- [Task to carry out] Every line below that holds the word "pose" must be listed.
=-=-=
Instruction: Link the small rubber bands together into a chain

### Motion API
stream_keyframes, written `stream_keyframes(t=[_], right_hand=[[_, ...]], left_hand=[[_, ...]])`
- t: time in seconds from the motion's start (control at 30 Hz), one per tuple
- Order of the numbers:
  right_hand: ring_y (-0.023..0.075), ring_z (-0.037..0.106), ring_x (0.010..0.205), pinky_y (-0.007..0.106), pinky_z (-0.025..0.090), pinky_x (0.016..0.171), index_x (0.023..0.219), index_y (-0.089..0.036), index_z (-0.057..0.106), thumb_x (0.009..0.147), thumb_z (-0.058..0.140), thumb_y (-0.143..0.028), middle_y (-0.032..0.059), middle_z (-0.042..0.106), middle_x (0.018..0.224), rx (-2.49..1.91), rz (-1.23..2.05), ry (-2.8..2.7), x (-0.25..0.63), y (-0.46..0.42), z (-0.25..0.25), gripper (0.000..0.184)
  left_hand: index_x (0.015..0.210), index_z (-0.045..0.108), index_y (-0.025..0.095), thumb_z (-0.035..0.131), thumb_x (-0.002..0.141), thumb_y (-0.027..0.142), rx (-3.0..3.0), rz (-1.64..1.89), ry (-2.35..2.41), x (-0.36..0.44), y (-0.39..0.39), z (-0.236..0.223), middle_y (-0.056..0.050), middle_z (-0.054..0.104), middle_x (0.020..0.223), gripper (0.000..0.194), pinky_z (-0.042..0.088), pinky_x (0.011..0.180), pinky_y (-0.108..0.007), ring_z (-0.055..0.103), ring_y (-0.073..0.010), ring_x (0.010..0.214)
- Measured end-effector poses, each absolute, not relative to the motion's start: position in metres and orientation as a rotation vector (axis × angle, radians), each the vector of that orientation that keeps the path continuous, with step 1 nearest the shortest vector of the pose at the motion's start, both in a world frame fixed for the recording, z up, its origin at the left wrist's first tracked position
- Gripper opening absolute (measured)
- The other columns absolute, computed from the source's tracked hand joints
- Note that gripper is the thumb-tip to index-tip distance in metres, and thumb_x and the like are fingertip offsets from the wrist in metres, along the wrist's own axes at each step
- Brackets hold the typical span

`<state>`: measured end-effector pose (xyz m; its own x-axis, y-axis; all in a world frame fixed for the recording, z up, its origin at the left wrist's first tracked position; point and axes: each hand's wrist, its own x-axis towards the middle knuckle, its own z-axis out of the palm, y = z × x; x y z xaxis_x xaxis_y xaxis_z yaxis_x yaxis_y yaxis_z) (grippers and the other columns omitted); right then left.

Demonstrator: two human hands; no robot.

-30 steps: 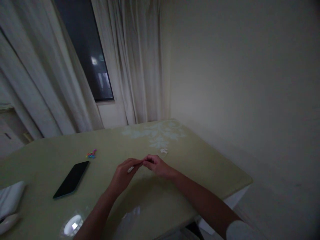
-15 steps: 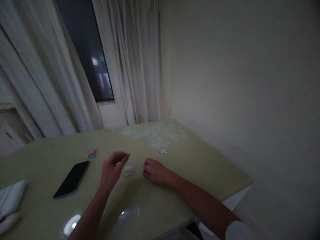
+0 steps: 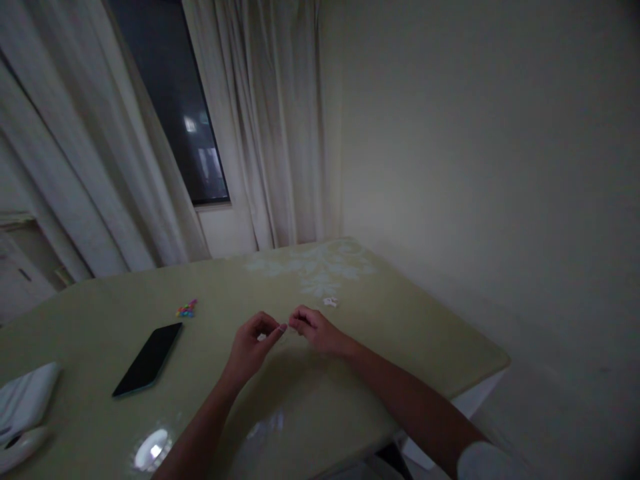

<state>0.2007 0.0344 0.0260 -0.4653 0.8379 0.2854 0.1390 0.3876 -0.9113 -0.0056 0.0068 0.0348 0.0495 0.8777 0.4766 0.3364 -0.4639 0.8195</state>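
Beneath the fingers of the left hand (image 3: 250,347), in the head camera's view, a whitish item (image 3: 261,337) shows through the gap by the thumb; the hand hides most of it, so whether it is a container, and what it might hold, cannot be told. The right hand (image 3: 315,330) is just beside the left, the fingertips of both nearly meeting above the table. Thumb and finger come close in each hand, but the pictures are too dim to tell whether either is clamped on something small.

Counted out, there are two hands, one black phone-like slab (image 3: 149,360) lying flat to the left, one heap of multicoloured pieces (image 3: 187,309) beyond it, and one cluster of white pieces (image 3: 331,302) past the right hand; the pieces within each are too small to count. At the left edge lie one white, ribbed item (image 3: 30,393) and one pale, rounded item (image 3: 23,450).

The tabletop (image 3: 425,347) is glossy and yellowish green, with a pale floral pattern (image 3: 320,267) at its far end and a bright round gleam (image 3: 153,451) near the left forearm. Behind are light curtains (image 3: 270,133), a dark window (image 3: 170,100) between them, and a plain wall (image 3: 475,167).
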Motion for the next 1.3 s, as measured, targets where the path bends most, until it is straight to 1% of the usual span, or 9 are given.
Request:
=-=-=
- [Task result]
- Measured end-effector poses, each absolute, not relative to the motion's start: position in metres and orientation as a rotation vector (axis × angle, radians), each the vector of that orientation that keeps the path continuous, with step 1 nearest the shortest vector of the pose at the motion's start, both in a world frame fixed for the recording, z up, its origin at the left wrist's first tracked position
`<state>`: measured end-effector pose (xyz m; its own x-axis, y-axis; all in a world frame fixed for the recording, z up, its origin at the left wrist's first tracked position; point and axes: each hand's wrist, its own x-axis towards the middle knuckle, its own z-axis out of the palm, y = z × x; x y z xaxis_x xaxis_y xaxis_z yaxis_x yaxis_y yaxis_z) (grippers and the other columns omitted); right then left.

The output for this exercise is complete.